(What is needed):
Would you write out every entry exactly, but without the pictures?

-- Records follows --

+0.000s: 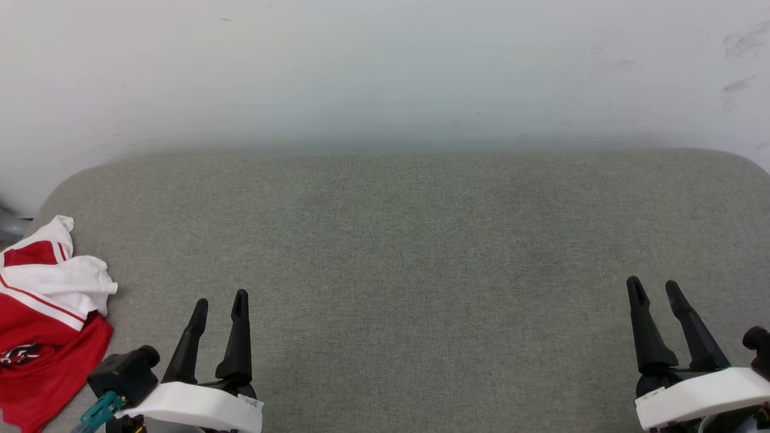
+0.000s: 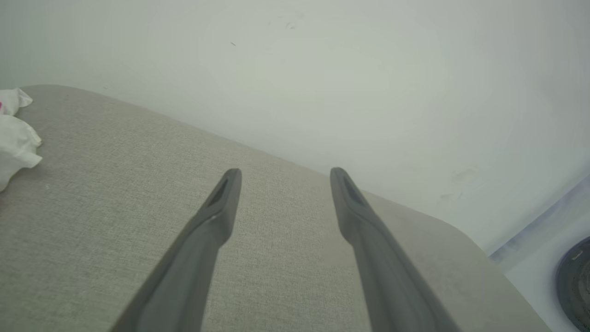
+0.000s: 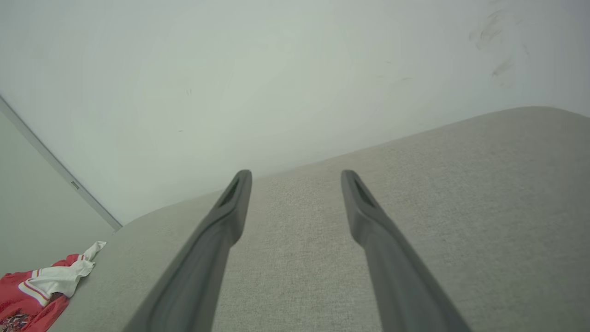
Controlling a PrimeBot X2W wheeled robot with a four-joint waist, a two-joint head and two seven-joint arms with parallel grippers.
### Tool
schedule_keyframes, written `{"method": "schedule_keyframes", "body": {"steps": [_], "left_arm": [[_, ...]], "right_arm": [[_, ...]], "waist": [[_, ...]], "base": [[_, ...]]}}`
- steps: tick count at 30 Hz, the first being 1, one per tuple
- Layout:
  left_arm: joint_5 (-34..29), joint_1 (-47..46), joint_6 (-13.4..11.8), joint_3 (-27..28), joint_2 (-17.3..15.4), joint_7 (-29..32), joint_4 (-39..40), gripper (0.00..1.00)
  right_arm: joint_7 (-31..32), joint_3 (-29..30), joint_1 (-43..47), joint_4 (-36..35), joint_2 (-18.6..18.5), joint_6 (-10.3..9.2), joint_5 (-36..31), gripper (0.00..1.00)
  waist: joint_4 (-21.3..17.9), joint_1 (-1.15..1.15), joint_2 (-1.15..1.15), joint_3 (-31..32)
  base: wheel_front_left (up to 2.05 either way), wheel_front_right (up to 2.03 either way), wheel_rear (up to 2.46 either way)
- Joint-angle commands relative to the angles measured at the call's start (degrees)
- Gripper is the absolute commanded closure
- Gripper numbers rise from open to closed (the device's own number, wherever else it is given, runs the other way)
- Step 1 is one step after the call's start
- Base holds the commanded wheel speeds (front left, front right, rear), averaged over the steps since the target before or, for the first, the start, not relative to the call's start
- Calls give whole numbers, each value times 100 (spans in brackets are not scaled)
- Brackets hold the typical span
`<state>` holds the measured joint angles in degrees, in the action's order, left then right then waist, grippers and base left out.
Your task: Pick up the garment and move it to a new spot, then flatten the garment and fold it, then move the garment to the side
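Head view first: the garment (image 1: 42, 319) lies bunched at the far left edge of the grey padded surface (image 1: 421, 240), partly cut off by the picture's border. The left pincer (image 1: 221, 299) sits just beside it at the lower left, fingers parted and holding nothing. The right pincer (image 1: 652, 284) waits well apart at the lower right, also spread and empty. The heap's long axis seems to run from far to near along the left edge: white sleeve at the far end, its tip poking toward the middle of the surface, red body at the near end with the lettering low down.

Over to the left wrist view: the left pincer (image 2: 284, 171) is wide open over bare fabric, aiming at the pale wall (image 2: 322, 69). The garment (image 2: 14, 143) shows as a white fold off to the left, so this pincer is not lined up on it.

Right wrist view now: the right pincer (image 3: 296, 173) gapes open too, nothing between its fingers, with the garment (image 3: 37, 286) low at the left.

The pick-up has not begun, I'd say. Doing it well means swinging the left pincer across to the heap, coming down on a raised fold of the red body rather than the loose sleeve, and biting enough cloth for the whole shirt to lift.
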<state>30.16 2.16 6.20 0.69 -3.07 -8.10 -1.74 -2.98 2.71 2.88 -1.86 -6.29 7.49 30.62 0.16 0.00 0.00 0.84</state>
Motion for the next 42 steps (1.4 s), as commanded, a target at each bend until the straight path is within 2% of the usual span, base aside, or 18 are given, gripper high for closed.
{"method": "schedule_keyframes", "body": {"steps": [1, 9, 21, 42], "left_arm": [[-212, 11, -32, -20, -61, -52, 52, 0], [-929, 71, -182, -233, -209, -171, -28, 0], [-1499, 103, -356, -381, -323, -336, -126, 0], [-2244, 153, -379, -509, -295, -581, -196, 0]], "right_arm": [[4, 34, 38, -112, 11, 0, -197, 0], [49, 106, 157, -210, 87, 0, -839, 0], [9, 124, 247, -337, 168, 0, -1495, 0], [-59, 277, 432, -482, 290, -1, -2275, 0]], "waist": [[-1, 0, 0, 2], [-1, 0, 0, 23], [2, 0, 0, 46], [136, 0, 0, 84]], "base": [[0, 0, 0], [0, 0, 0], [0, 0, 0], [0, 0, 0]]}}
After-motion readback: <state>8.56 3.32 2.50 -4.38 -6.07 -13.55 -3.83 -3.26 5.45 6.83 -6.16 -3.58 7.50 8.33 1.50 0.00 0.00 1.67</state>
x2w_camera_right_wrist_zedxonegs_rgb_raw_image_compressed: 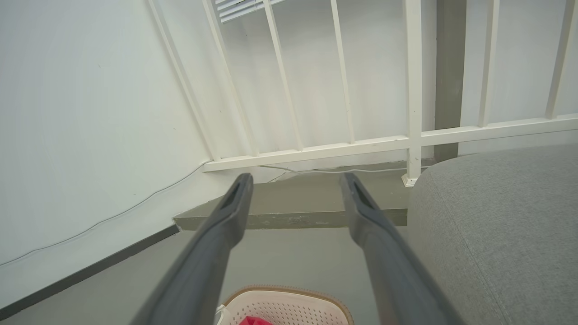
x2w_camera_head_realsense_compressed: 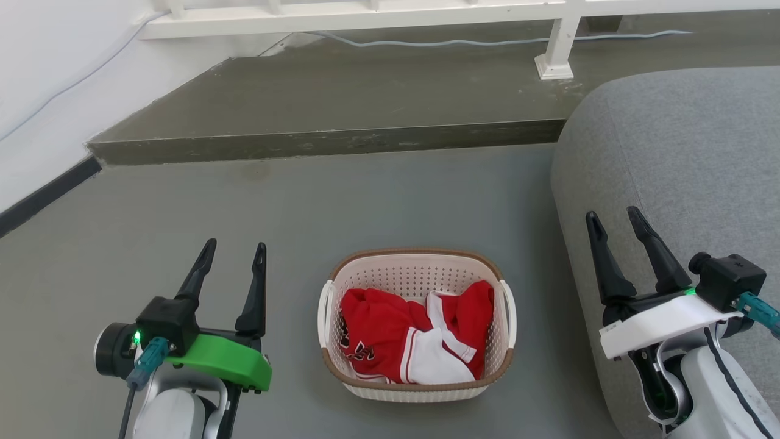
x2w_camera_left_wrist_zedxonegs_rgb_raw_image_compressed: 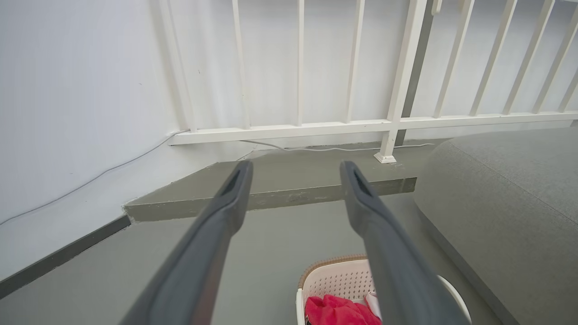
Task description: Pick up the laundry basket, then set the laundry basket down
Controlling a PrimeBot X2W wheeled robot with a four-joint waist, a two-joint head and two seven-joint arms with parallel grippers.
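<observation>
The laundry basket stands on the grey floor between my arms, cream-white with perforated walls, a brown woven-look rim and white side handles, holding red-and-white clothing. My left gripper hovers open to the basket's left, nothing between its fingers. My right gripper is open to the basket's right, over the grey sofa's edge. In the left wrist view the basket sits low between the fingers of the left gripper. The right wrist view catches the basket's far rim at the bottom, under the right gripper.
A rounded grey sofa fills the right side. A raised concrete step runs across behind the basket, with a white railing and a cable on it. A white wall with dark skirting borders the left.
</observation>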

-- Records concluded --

(Exercise answer):
+0.000s: 
+0.000s: 
+0.000s: 
Controlling a PrimeBot X2W wheeled robot with a four-joint waist, a two-joint head and two seven-joint arms with parallel grippers.
### Tool
schedule_keyframes, written `{"method": "schedule_keyframes", "body": {"steps": [_], "left_arm": [[_, ...]], "right_arm": [[_, ...]], "waist": [[_, ...]], "base": [[_, ...]]}}`
- steps: tick count at 30 Hz, the first being 1, one per tuple
- Layout:
  left_arm: joint_5 (-34..29), joint_1 (-47..46), joint_6 (-13.4..11.8), joint_3 (-27..28), joint_2 (-17.3..15.4), joint_7 (-29..32), joint_4 (-39..40), gripper (0.00..1.00)
  right_arm: joint_7 (-31..32), joint_3 (-29..30), joint_1 (-43..47), joint_4 (-36..35), joint_2 (-18.6..18.5), joint_6 (-10.3..9.2), joint_5 (-36..31), gripper (0.00..1.00)
  waist: joint_4 (-21.3..17.9), joint_1 (-1.15..1.15), joint_2 (-1.15..1.15), joint_3 (-31..32)
  base: wheel_front_left (up to 2.05 either way), wheel_front_right (up to 2.03 either way), wheel_rear (up to 2.46 either way)
- Joint-angle commands relative to the angles measured at the call's start (degrees)
- Gripper is the absolute commanded closure
- Gripper numbers rise from open to closed (the device's own number, wherever else it is given, runs the other way)
- Step 1 is one step after the call's start
- Base holds the commanded wheel speeds (front left, front right, rear), averaged over the steps since the target before or, for the first, the start, not relative to the call's start
- Calls give whole numbers, each value times 100 (spans in brackets are not scaled)
- Brackets hold the typical span
`<state>` holds the measured joint angles in degrees, in the action's order, left then right then waist, grippers and base left out.
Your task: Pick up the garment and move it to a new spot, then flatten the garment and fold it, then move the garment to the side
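Head view first: the garment (image 1: 42, 319) lies bunched at the far left edge of the grey padded surface (image 1: 421, 240), partly cut off by the picture's border. The left pincer (image 1: 221, 299) sits just beside it at the lower left, fingers parted and holding nothing. The right pincer (image 1: 652, 284) waits well apart at the lower right, also spread and empty. The heap's long axis seems to run from far to near along the left edge: white sleeve at the far end, its tip poking toward the middle of the surface, red body at the near end with the lettering low down.

Over to the left wrist view: the left pincer (image 2: 284, 171) is wide open over bare fabric, aiming at the pale wall (image 2: 322, 69). The garment (image 2: 14, 143) shows as a white fold off to the left, so this pincer is not lined up on it.

Right wrist view now: the right pincer (image 3: 296, 173) gapes open too, nothing between its fingers, with the garment (image 3: 37, 286) low at the left.

The pick-up has not begun, I'd say. Doing it well means swinging the left pincer across to the heap, coming down on a raised fold of the red body rather than the loose sleeve, and biting enough cloth for the whole shirt to lift.
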<state>30.16 2.16 6.20 0.69 -3.07 -8.10 -1.74 -2.98 2.71 2.88 -1.86 -6.29 7.49 30.62 0.16 0.00 0.00 0.84</state>
Motion for the next 42 steps (1.4 s), as commanded, a target at each bend until the straight path is within 2% of the usual span, base aside, or 18 are given, gripper high for closed.
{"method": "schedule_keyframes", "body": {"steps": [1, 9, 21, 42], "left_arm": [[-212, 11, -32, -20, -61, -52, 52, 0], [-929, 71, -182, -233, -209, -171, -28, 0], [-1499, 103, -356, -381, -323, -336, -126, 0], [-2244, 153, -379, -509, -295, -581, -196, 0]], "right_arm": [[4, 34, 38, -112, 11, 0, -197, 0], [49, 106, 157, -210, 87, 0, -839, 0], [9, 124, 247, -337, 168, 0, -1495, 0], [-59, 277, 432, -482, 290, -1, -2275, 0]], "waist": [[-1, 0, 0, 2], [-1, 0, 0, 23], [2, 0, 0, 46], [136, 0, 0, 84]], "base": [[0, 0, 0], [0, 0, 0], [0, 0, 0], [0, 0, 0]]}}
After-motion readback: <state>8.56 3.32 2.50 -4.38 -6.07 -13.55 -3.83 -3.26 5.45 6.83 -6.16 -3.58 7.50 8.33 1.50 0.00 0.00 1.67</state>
x2w_camera_right_wrist_zedxonegs_rgb_raw_image_compressed: 
x2w_camera_head_realsense_compressed: 
x2w_camera_left_wrist_zedxonegs_rgb_raw_image_compressed: 
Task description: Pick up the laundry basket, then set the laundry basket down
Controlling a PrimeBot X2W wheeled robot with a four-joint waist, a two-joint head and two seven-joint arms with parallel grippers.
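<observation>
The laundry basket stands on the grey floor between my arms, cream-white with perforated walls, a brown woven-look rim and white side handles, holding red-and-white clothing. My left gripper hovers open to the basket's left, nothing between its fingers. My right gripper is open to the basket's right, over the grey sofa's edge. In the left wrist view the basket sits low between the fingers of the left gripper. The right wrist view catches the basket's far rim at the bottom, under the right gripper.
A rounded grey sofa fills the right side. A raised concrete step runs across behind the basket, with a white railing and a cable on it. A white wall with dark skirting borders the left.
</observation>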

No further output is required here.